▶ [TASK TO CARRY OUT] All of the data that follows is to be written out exactly, with images excluded.

··········

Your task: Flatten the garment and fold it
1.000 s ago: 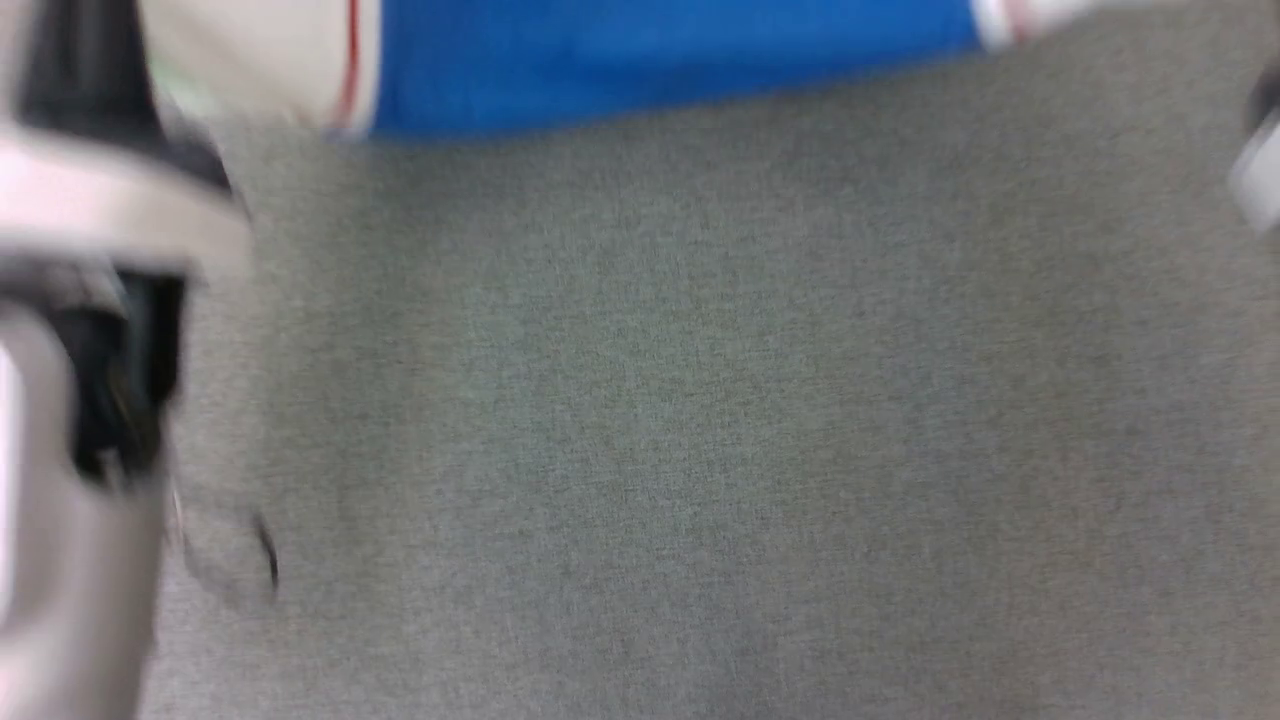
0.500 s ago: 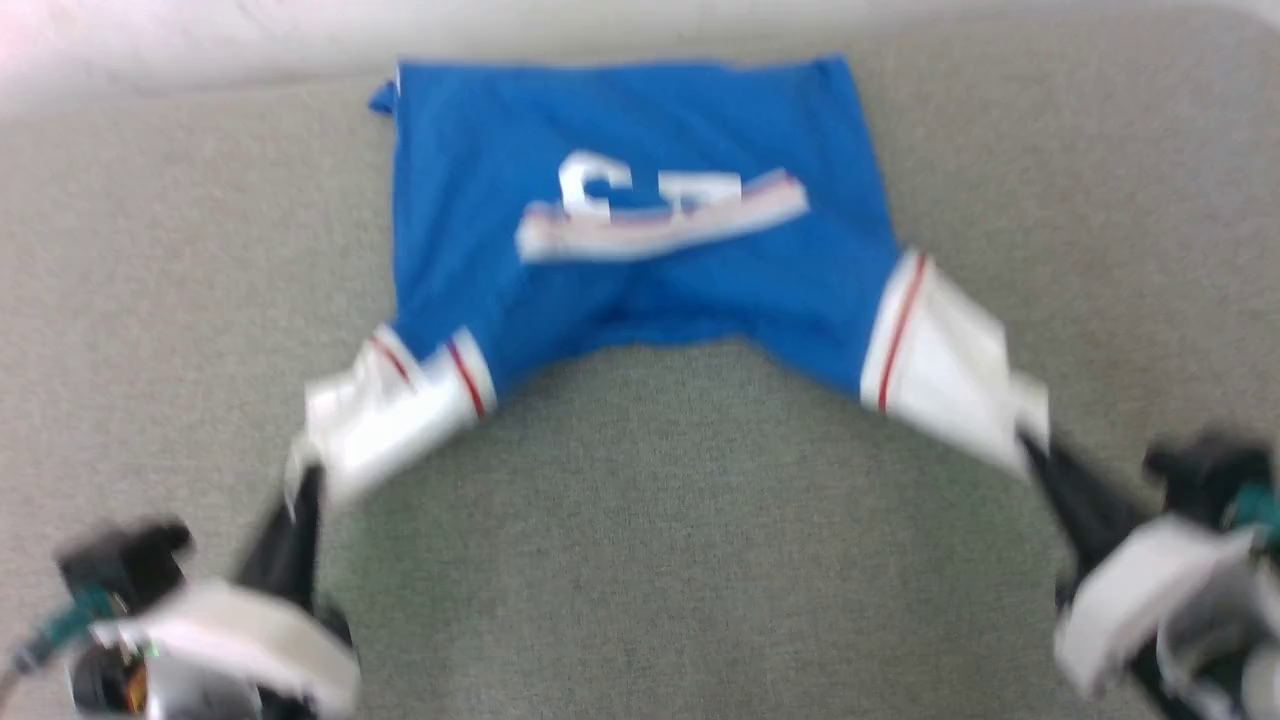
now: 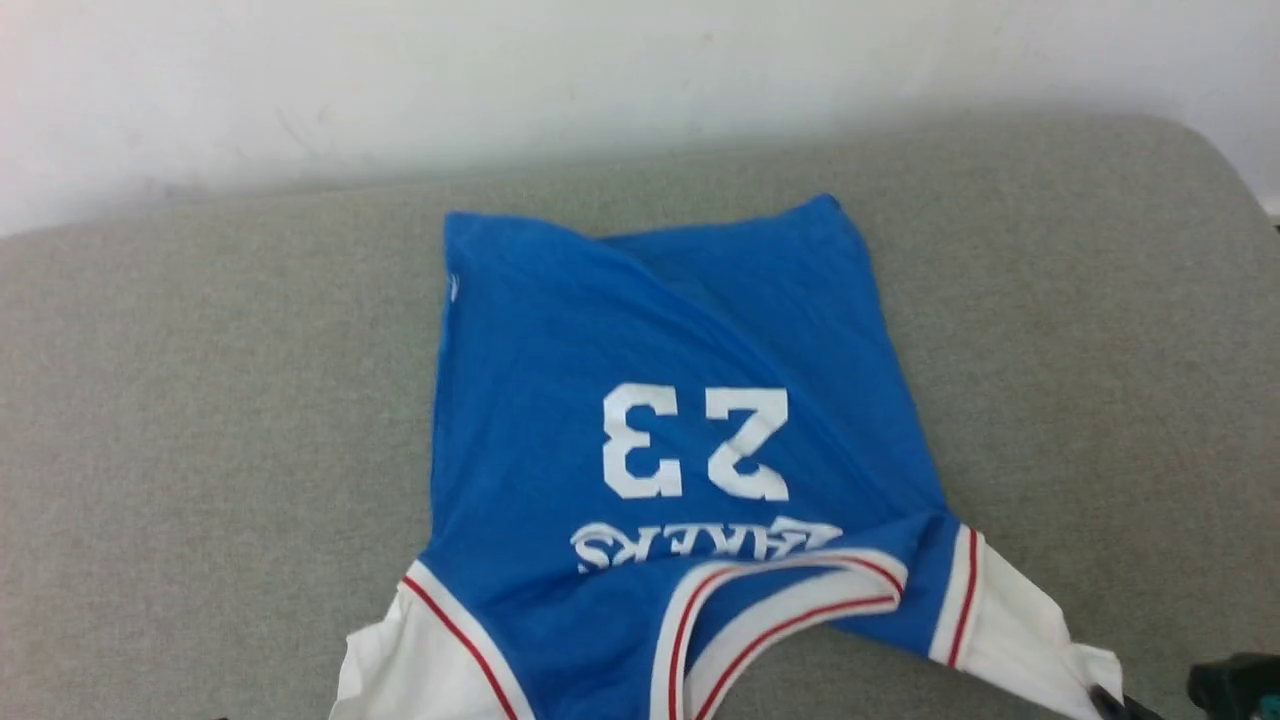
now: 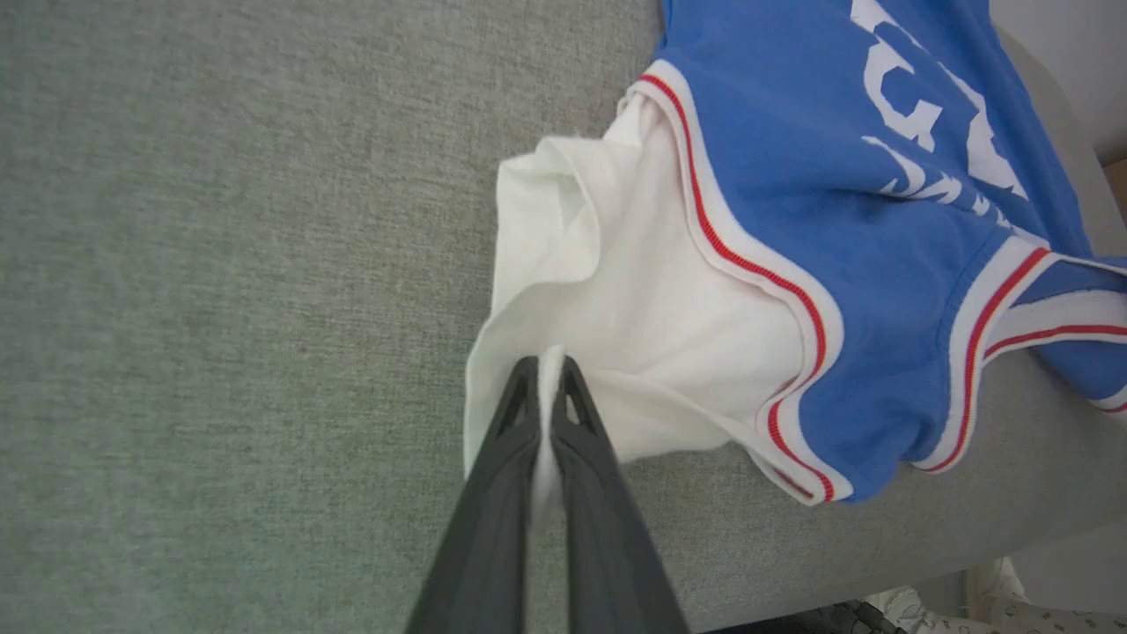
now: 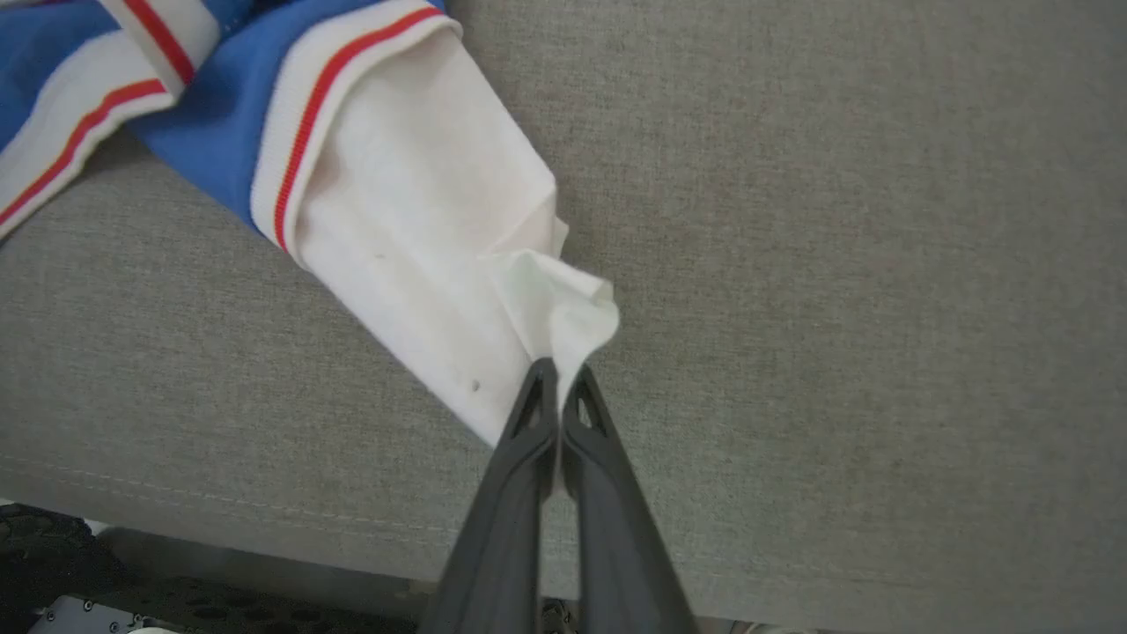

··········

▶ [RESPONSE TO THE EXERCISE]
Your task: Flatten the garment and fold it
1.000 s ago: 
0.500 s ago: 
now: 
now: 
now: 

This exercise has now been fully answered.